Felix Mendelssohn Bartholdy (1809-1847)
Am 3. Februar 1829 feierte Felix Mendelssohn Bartholdy seinen 20. Geburtstag. Zwei Monate später brach er in Begleitung von Karl Klingemann, einem guten Freund, zu seiner ersten großen Bildungsreise nach England und Schottland auf. Als Spross der berühmten jüdischen Familie Mendelssohn hatte er eine exzellente, umfassende kulturelle Erziehung genossen, die nun um einen Auslandsaufenthalt ergänzt wurde. Mendelssohn konnte sich dabei unter anderem als Schöpfer seiner erfolgreichen "Sommernachtstraum"-Ouvertüre präsentieren, etwa bei Konzerten in London. Gleichzeitig nutzte er den Aufenthalt zum Studium von Land und Leuten und suchte beliebte Orte auf.

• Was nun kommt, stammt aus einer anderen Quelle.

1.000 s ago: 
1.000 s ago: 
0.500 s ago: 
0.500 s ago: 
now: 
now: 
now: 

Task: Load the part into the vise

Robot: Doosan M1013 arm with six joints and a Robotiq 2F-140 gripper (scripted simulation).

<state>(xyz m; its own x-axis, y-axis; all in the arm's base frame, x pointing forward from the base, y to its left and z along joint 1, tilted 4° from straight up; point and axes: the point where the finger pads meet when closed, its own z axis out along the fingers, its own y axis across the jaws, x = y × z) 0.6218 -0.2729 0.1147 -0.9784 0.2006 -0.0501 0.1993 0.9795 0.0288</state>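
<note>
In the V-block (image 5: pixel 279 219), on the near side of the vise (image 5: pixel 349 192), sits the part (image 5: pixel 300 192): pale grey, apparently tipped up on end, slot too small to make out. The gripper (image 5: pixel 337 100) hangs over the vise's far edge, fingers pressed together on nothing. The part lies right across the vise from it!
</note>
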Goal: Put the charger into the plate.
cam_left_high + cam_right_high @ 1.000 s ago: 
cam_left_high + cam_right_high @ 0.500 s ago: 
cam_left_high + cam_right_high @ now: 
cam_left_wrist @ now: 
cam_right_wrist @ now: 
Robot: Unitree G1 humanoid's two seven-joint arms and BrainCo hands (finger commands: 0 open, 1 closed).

Im August 1829 standen die nordwestlich von Schottland liegende Inselgruppe Hebriden mit ihrer berühmten Fingalshöhle auf dem Programm. Ihren Namen trägt diese Touristenattraktion nach König Fingal, einer mythischen Gestalt aus den "Gesängen Ossians". Diese Gesänge – angeblich Übersetzungen alter gälischer Dichtungen des legendären Keltenvolks – lösten damals eine regelrechte "Keltomanie" aus. Dies änderte sich auch nicht wesentlich, nachdem sie als Fälschungen entlarvt wurden. Selbstverständlich lockte auch Mendelssohn und Klingemann die mythische Fingalshöhle an, als sie per Dampfschiff die stürmische Überfahrt zur Insel wagten. Zwar litt der arme Mendelssohn unter "grässlichster Seekrankheit", entschädigt wurde er jedoch vom spektakulären Anblick hoher eckiger Basaltsäulen, die noch heute den Eingang zur windumtosten Meeresgrotte säumen. Vom Naturschauspiel ergriffen, skizzierte der junge Komponist noch am selben Tag die Anfangstakte eines neuen Werkes in einem Brief an die daheimgebliebene Familie, "um zu verdeutlichen, wie seltsam mir auf den Hebriden zu Muthe geworden ist".
Nach Hause zurückgekehrt, entwickelte Mendelssohn aus diesen 21 Takten seine Ouvertüre "Die Hebriden", die nach mehrmaliger Überarbeitung am 30. Januar 1833 in Berlin ihre Uraufführung erlebte. Mendelssohns Musik stellt keinen Bezug zum sagenumwobenen Umfeld her, sondern konzentriert sich ganz auf die Schilderung des Naturphänomens und entwirft ein atmosphärisches Porträt von Wasser, Meer und Wind.